The Labour Party has banned Carillion from exhibiting at its national conference over its involvement in blacklisting.
The party’s governing body, the National Executive, voted to exclude the firm from the exhibition hall at the event, which starts on Sunday. The space has now been given to trade union the GMB.
A Carillion subsidiary, Crown House Engineering, used the Consulting Association’s blacklist until early 2004. The blacklisting scandal came to light following a raid by the Information Commissioner’s Office in 2009.
A spokesman for Carillion said: “Carillion has been open with MPs and the public in talking about its historic involvement with the Consulting Association, which we proactively stopped in 2004. We are therefore surprised and disappointed by this decision and we struggle to understand how blocking discussion on difficult issues helps resolve them. It is a backward step and a missed opportunity for members to meet a major UK employer working in vital public services.

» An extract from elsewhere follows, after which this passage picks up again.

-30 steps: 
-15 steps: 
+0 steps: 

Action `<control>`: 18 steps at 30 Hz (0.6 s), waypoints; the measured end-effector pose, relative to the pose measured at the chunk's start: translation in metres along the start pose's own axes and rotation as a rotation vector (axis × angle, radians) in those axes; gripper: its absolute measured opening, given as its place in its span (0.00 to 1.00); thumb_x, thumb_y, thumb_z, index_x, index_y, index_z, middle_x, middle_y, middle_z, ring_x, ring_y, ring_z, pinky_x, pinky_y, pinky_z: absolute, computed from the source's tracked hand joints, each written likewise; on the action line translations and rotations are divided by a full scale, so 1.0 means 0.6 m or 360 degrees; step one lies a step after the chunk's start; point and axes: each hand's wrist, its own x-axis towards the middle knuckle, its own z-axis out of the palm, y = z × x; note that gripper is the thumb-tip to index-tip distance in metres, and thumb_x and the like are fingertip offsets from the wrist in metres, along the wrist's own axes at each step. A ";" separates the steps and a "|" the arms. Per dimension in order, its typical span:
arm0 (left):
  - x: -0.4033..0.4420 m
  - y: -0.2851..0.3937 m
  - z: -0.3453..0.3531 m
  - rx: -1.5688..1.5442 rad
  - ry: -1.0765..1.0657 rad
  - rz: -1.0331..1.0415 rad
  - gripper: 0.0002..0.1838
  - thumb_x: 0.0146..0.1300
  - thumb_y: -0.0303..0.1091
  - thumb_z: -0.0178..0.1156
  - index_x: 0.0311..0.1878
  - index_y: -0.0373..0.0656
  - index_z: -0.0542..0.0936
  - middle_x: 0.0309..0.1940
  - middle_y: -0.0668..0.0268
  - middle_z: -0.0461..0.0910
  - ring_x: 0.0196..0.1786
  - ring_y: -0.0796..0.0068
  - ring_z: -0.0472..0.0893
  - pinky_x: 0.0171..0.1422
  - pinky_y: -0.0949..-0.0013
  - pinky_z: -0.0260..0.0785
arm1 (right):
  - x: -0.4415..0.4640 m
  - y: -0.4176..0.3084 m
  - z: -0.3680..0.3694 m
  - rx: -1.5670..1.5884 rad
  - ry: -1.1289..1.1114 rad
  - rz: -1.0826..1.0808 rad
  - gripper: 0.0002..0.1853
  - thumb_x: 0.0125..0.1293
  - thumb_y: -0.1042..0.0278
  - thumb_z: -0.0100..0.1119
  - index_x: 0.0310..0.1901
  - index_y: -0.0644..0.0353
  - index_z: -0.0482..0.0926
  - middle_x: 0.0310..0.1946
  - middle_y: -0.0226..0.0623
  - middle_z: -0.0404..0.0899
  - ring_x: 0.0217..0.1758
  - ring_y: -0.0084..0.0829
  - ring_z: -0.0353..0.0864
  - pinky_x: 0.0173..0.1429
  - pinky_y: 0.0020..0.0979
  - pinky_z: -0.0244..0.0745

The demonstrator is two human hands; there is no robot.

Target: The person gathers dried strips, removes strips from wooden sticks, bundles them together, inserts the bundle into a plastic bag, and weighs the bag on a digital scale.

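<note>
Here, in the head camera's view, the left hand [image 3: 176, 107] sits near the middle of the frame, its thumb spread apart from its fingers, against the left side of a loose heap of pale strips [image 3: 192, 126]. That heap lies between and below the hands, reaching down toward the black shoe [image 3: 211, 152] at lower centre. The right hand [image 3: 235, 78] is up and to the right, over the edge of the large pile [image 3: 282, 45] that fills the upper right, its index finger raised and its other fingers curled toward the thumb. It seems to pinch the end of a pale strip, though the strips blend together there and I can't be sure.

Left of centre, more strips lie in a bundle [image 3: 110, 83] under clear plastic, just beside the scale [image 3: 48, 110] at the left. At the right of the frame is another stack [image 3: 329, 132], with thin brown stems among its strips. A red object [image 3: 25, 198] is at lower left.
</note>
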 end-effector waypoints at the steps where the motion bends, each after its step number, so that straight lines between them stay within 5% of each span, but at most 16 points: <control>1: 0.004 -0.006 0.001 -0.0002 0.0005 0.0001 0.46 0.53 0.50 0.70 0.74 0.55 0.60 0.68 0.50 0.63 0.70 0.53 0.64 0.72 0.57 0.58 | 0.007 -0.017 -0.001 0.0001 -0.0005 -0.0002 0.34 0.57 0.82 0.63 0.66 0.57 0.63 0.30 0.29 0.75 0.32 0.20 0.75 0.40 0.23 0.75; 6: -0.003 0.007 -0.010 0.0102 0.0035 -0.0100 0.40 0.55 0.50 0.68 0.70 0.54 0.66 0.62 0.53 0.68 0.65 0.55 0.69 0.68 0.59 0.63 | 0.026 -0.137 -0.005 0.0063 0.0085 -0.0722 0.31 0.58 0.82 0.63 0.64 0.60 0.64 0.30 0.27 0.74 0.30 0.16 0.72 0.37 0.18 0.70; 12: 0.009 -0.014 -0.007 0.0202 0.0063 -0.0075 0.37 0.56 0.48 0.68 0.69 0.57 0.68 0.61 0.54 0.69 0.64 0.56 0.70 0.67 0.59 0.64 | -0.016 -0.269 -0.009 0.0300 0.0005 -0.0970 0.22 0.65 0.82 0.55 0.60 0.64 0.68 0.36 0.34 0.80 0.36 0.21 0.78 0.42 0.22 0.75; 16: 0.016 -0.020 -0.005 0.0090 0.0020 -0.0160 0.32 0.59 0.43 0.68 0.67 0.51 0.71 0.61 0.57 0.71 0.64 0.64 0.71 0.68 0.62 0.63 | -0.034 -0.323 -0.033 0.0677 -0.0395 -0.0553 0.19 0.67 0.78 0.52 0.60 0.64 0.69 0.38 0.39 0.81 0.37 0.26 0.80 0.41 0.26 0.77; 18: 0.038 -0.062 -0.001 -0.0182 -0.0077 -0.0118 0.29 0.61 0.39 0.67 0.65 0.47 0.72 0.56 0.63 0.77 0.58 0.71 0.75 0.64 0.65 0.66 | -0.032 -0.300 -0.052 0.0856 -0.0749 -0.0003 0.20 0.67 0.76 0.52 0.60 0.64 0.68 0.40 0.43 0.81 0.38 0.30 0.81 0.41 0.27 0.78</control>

“Our chief executive, Richard Howson, has expressed regret for the past involvement of a former subsidiary, but it is important to understand that Carillion has never been involved with activity that was illegal.”
The motion was put to the National Executive by two of its members, Liverpool Walton MP Steve Rotheram and Jim Kennedy national political officer of trade union UCATT.
UCATT will donate £11,000 to the party to cover loss of revenue from the stand.
Another trade union, the GMB, will use the space to lobby Labour councillors to exclude Carillion and other firms accused of blacklisting from public contracts until they admit past behaviour, put measures in place to prevent it recurring and compensate those blacklisted.
Paul Kenny, GMB general secretary, said: “The Labour Party must be applauded for kicking Carillion out of the exhibition hall at its conference.”
He added: “For any worker to be represented by a trade union in their workplace is a civil right that must be protected to the highest level, with new legislation backed by imprisonment and unlimited fines for anyone who interferes with it. For the Labour Party, these should be bread and butter manifesto commitments right now.”
Steve Murphy, general secretary of UCATT, said: “I am delighted that the NEC has agreed to bar Carillion from exhibiting at Labour Party Conference.”
“Blacklisting is a nasty, vicious and secretive practice. Until those responsible both apologise and pay compensation to their victims they should be barred from the democratic process.”